Though Bolsonaro’s brash personality triggers many, Brazilian citizen and University of Nebraska-Lincoln student Thiago Pereira, 23, is not fazed by it.
“His behavior doesn’t really bother me,” Pereira said.
Pereira has been an avid supporter of Bolsonaro, stating that his economic policies drive his desire to vote for the outspoken president. “His policies are more aligned to the ones that I believe to be the most beneficial for my country.
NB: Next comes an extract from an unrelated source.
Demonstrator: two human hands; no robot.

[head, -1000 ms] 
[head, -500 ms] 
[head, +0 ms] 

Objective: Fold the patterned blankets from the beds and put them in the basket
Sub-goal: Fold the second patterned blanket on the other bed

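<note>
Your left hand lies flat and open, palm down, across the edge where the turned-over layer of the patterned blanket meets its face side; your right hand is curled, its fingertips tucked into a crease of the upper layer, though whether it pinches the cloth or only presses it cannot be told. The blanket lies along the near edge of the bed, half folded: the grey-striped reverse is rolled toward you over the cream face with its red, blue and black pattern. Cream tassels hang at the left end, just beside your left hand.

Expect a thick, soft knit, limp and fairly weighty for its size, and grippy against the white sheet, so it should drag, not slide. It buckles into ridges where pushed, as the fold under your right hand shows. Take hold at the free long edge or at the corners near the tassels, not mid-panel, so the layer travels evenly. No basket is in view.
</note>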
It will provide more freedom to enterprise and also a more free market approach to the Brazilian economy,” Pereira said.
Bryan Pitts, assistant director of UCLA’s Latin American Institute, gave some insight into what would happen if each candidate won.
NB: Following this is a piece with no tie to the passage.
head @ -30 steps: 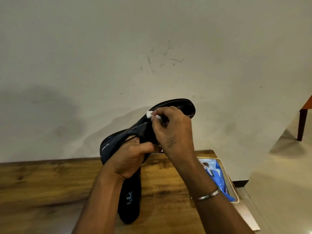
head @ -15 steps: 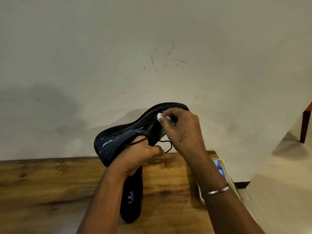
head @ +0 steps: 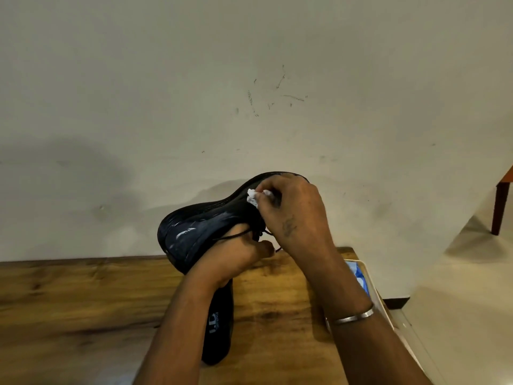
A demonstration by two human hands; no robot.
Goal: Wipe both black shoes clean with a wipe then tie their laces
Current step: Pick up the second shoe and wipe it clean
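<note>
A black shoe (head: 200, 229) is held up in the air on its side above the wooden table (head: 83, 295), toe to the left, with wet streaks on its upper. My left hand (head: 236, 257) grips it from below near the laces, and a loose black lace end hangs by my fingers. My right hand (head: 291, 212) pinches a small crumpled white wipe (head: 252, 198) and presses it against the shoe's side towards the heel. Under my left forearm a second black shoe or insole (head: 219, 323) with white lettering lies on the table, partly hidden.
A white tray (head: 373, 287) holding a blue wipes pack (head: 361, 279) sits at the table's right edge, mostly behind my right forearm. A plain wall rises right behind the table. A brown chair leg (head: 499, 207) stands on the floor at far right.
The shoe has tipped lower and flatter, its toe swinging left. My right hand with the wipe has slid along the shoe's side towards the heel and now covers more of the tray.
</note>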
“If he [Bolsonaro] is reelected, we can see more of the same with the continuing accelerated deforestation of the Amazon, and continuing accelerated levels of police violence,” Pitts said. “If Lula wins, it could be much more difficult for him to implement his domestic agenda in terms of expanding, instead of reducing inequality and expanding opportunity, because he’s going to have a Congress that can be much more resistant to him.”
Pitts, who has a Ph.D. in Latin American history with a focus on Brazilian politics, believes people outside Brazil should care about this election because of the impact it could have on the environment.
“Certainly in global terms, this is the really stark thing, which is that the very survival of our planet could hinge upon who wins this election,” Pitts said.
Brazilians all over the world will be grinding their teeth on Oct. 30th.